To do: Below is a listing. Copy each line of it that holds the word "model".

BEGIN Data segment

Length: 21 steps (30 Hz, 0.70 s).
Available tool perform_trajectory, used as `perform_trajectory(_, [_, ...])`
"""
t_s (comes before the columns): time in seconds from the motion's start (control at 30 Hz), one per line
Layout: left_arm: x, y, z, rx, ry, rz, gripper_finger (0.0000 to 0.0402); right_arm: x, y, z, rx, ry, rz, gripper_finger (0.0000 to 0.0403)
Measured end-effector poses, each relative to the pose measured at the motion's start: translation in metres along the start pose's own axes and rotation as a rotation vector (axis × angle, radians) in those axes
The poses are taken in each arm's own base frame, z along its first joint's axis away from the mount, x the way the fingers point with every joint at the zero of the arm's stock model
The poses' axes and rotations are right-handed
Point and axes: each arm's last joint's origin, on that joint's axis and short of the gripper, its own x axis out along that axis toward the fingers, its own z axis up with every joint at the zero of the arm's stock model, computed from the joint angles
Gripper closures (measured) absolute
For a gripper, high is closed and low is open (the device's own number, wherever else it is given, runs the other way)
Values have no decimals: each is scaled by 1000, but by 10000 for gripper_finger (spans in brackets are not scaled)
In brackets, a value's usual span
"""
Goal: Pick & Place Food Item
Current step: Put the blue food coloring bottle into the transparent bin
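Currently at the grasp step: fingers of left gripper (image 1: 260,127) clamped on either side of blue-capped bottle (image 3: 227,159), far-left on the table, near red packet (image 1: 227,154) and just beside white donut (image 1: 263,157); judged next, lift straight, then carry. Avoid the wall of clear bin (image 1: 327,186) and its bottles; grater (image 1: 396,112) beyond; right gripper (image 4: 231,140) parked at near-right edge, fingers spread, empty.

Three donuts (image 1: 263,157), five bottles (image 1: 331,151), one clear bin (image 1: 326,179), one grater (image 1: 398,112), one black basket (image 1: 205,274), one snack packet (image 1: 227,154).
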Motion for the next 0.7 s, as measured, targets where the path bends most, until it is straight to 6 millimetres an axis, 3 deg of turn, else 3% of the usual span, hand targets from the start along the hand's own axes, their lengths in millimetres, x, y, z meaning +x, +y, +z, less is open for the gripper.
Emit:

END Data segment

Task response:
The poses are taken in each arm's own base frame, z along its first joint's axis away from the mount, x the way the fingers point with every joint at the zero of the arm's stock model
Point and axes: each arm's last joint's origin, on that joint's axis and short of the gripper, its own x axis out along that axis toward the fingers, its own z axis up with every joint at the zero of the arm's stock model, computed from the joint angles

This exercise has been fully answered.